Apache Tika is an open source Java framework for file type detection and parsing, with an impressive collection of ~75 parsers (see here for more information on the available parsers). Using these parsers, Tika can extract text and metadata from >100 file formats (the full list of supported formats can be found here). In addition, Tesseract is integrated into Tika, making it possible to apply OCR to documents containing scans and other images.

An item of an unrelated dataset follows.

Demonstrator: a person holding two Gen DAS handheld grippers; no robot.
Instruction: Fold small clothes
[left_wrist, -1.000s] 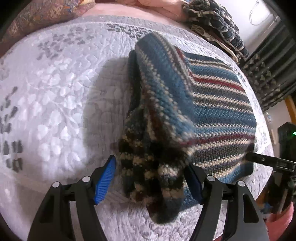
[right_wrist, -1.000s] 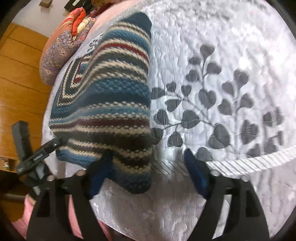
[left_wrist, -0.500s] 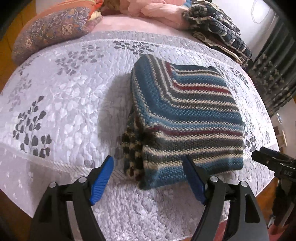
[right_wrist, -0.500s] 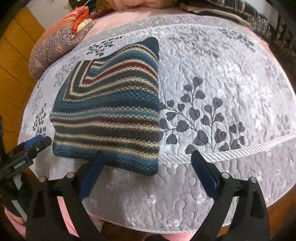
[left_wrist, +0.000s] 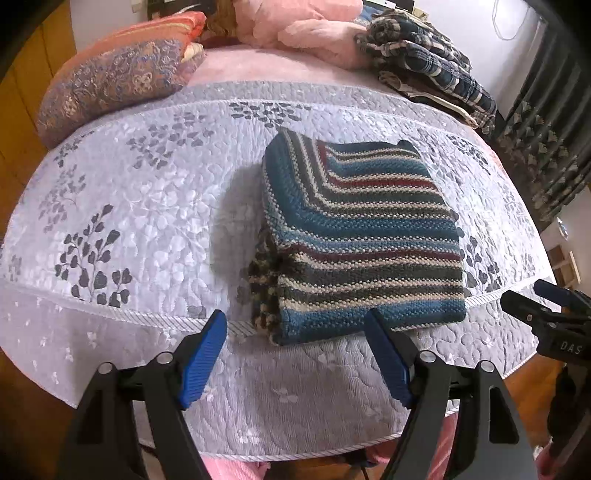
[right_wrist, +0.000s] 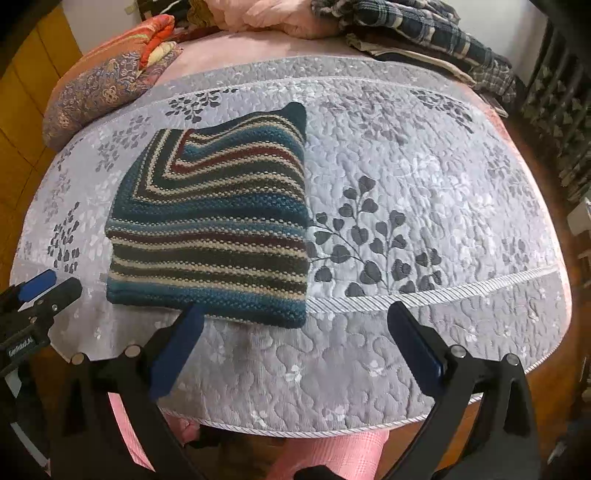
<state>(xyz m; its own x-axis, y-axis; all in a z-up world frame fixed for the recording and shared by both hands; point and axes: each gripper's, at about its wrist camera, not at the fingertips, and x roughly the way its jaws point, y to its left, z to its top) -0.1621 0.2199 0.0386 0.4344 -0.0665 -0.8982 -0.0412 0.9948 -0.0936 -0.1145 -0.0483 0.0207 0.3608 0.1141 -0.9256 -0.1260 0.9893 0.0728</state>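
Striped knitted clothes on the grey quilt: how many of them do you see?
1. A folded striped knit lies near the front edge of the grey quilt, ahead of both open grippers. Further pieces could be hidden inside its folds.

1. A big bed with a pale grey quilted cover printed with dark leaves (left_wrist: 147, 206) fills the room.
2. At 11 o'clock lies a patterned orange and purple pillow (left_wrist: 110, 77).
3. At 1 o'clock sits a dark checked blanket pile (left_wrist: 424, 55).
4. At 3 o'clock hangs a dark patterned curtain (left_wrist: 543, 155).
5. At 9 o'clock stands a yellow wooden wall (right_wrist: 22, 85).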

Tika already comes with API bindings in Java, and many developers are actively creating bindings in other languages. In addition, Tika can be accessed as a RESTful API via the tika-server module. Pre-built docker images for tika-server are available on Dockerhub, making it easy to use the standard server endpoints for document parsing.

Introducing tika-pipes

It’s relatively straightforward to set up Tika Server to parse contents and metadata of individual files (made even easier for data scientists thanks to the tika-python library), but what if you have thousands of files to parse? Sequential parsing can be tedious especially if you have lots of PDFs containing images and don’t want to wait around for Tesseract to finish processing before moving on to the next file.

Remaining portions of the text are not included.